El círculo y el compás, edición privada de 40 ejemplares. México, 2023.

El libro se llama El círculo y el compás. Dice que él es el punto donde se clava la punta del compás y sus seres queridos, su entorno, el mundo que fue el suyo, hasta los 89 años de edad que tiene actualmente, el círculo que traza ese compás. Quiero pensar que también el paso de todos ellos por esta Facultad, por esta Universidad, por estos ilustres edificios, suponen el punto donde encaja el compás, y lo que vino después, la generación que ustedes conformaron, a través de la obra que dejaron en su paso por él, es ese círculo que por naturaleza anhelan describir todos los compases.

Fernando Fernández Bueno y Juan Ignacio del Cueto, director de la Facultad de Arquitectura de la UNAM, el pasado 11 de marzo, en la comida que siguió a las actividades en CU. Foto: FF

Me da vértigo pensar que en el año de 2052 se cumplirán 70 años de mi entrada a nuestra Universidad, en mi caso, a una de las facultades que están del otro lado del campus, la de Filosofía y Letras.

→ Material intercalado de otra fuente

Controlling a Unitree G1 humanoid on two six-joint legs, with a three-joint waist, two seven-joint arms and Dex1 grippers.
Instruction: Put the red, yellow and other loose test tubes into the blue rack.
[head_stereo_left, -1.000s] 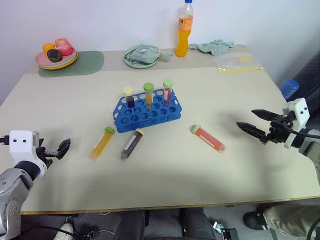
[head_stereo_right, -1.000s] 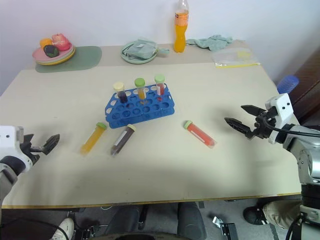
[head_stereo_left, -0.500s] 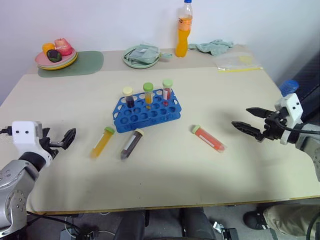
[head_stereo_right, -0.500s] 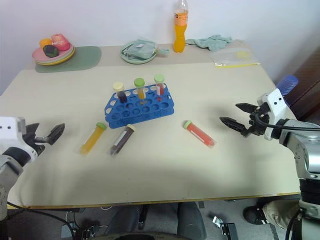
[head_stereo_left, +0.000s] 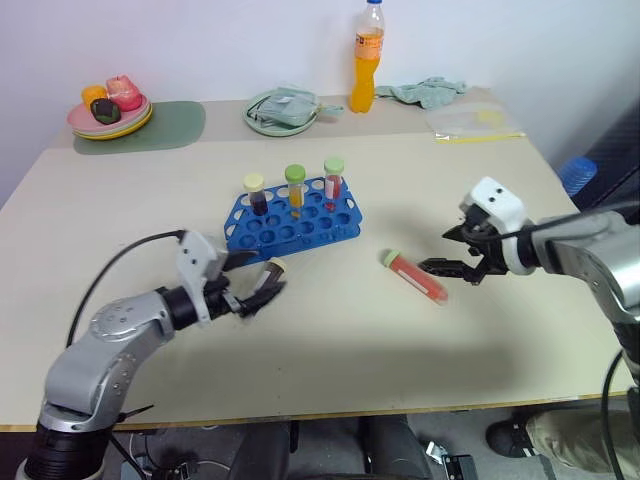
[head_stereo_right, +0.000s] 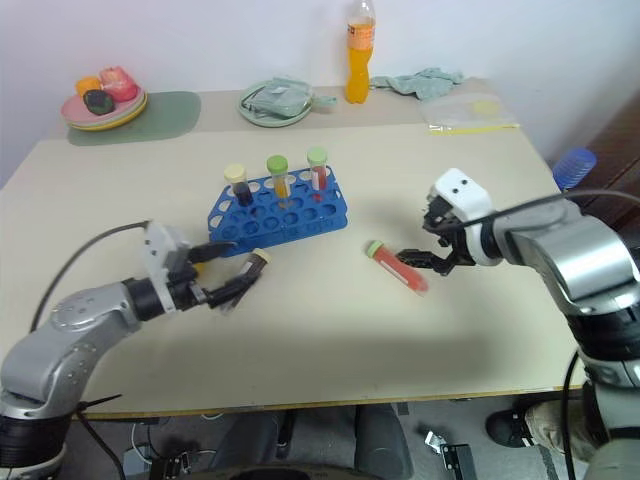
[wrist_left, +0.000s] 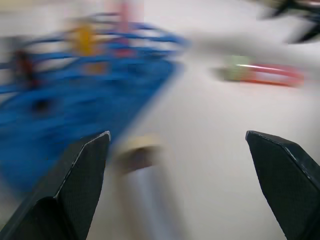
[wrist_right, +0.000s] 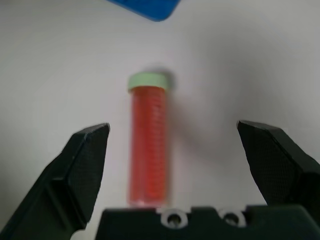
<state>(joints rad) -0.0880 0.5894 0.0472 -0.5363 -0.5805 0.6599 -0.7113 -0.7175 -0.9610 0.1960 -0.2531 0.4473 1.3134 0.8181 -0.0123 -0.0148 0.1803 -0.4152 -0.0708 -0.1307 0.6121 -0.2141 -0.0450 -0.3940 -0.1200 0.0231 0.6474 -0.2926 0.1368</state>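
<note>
Jaws spread on right gripper (head_stereo_right: 420, 262), straddling red tube (wrist_right: 148, 142) lying flat. Left gripper (head_stereo_left: 252, 292) gaping likewise around brown tube (wrist_left: 142, 175), beside blue rack (head_stereo_left: 290, 223).

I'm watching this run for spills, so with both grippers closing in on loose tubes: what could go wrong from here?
The red tube lies flat between the open right gripper fingers; being round, it might roll if one finger touches first. The open left gripper straddles the brown tube close beside the blue rack, so a finger could nudge the rack and shake its three standing tubes.
</note>
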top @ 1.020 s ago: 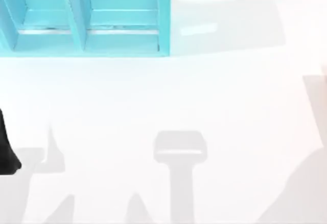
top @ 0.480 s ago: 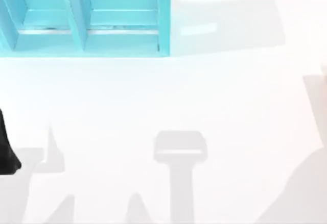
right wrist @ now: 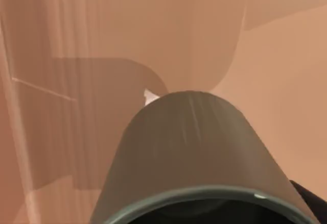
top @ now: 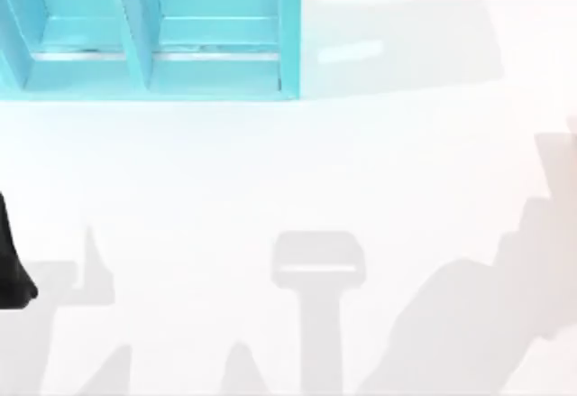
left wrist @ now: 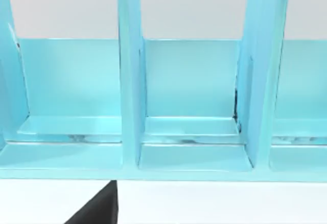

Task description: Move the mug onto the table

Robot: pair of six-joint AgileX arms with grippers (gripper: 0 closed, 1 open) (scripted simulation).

Para esa fecha, en el caso improbable de que llegue a verla, tendré 88 años, uno menos de los que tiene ahora mi padre, que hoy celebra con ustedes las siete décadas de su ingreso a esta vieja y siempre renovada escuela, y a quien abrazo desde este lugar, como una manera de saludar a sus viejos amigos y compañeros, a los que están y a los que ya se han ido. Felicidades a la Facultad, a él y a ellos.